- DATA LISTING
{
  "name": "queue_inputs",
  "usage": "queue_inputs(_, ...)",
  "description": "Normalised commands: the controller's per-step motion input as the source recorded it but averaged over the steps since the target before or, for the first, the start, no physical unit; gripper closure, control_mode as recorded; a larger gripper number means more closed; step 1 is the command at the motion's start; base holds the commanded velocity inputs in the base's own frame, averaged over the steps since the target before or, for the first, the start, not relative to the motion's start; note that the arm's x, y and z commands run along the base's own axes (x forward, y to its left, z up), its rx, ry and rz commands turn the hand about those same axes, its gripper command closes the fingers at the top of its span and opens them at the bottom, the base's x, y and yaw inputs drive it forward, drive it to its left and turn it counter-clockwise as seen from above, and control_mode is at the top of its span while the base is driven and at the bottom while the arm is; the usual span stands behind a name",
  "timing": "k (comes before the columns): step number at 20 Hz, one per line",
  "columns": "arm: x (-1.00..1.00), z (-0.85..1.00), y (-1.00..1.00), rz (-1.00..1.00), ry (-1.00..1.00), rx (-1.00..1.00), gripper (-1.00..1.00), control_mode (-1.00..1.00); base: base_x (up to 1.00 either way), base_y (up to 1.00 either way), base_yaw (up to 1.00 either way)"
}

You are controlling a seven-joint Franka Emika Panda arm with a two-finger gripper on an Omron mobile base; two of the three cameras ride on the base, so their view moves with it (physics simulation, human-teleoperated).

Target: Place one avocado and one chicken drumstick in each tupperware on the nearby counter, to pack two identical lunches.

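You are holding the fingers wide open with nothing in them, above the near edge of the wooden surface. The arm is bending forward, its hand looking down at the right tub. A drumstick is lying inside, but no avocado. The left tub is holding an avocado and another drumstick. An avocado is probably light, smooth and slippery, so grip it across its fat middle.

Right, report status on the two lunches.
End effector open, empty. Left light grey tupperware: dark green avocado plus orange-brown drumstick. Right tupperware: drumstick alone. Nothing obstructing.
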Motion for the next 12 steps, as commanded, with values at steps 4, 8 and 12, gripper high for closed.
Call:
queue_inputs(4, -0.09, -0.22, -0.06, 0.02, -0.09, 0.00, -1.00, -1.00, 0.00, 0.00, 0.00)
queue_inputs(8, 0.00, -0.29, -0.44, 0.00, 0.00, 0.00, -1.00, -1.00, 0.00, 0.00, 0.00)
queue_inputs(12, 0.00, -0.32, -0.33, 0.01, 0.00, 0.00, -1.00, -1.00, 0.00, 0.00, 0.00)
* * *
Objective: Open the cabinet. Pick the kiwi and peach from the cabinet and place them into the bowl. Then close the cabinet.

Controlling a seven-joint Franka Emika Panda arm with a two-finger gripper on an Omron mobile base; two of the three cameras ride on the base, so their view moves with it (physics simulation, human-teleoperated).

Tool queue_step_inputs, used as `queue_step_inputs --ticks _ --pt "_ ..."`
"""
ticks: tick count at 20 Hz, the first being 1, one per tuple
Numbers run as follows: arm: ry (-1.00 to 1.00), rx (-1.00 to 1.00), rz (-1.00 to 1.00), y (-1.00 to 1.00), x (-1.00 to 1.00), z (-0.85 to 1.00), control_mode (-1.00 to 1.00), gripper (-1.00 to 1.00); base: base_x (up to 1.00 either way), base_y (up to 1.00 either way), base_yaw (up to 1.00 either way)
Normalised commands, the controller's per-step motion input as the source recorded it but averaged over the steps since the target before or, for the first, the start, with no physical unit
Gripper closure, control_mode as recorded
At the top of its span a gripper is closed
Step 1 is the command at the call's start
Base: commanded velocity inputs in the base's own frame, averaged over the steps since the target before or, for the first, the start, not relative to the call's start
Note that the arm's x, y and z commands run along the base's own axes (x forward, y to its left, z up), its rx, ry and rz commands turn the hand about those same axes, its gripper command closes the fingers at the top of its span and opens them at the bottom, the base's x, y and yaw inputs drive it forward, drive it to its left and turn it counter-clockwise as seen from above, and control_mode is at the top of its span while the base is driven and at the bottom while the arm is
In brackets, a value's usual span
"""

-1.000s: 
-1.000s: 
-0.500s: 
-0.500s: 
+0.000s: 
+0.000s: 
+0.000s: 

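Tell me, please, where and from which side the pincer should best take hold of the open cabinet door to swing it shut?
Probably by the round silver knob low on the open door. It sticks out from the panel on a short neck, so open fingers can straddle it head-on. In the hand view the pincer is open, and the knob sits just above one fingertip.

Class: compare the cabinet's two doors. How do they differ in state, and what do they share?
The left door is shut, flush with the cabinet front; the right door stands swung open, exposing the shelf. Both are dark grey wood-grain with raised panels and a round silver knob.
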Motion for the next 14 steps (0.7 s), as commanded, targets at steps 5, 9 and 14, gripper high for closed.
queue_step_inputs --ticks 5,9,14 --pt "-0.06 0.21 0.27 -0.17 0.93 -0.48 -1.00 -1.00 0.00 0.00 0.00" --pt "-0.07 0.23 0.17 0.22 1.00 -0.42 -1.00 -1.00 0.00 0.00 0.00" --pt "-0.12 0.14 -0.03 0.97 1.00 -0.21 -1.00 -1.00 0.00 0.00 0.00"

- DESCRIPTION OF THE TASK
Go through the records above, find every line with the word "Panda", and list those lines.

- RESPONSE TO THE EXERCISE
You are controlling a seven-joint Franka Emika Panda arm with a two-finger gripper on an Omron mobile base; two of the three cameras ride on the base, so their view moves with it (physics simulation, human-teleoperated).
Controlling a seven-joint Franka Emika Panda arm with a two-finger gripper on an Omron mobile base; two of the three cameras ride on the base, so their view moves with it (physics simulation, human-teleoperated).

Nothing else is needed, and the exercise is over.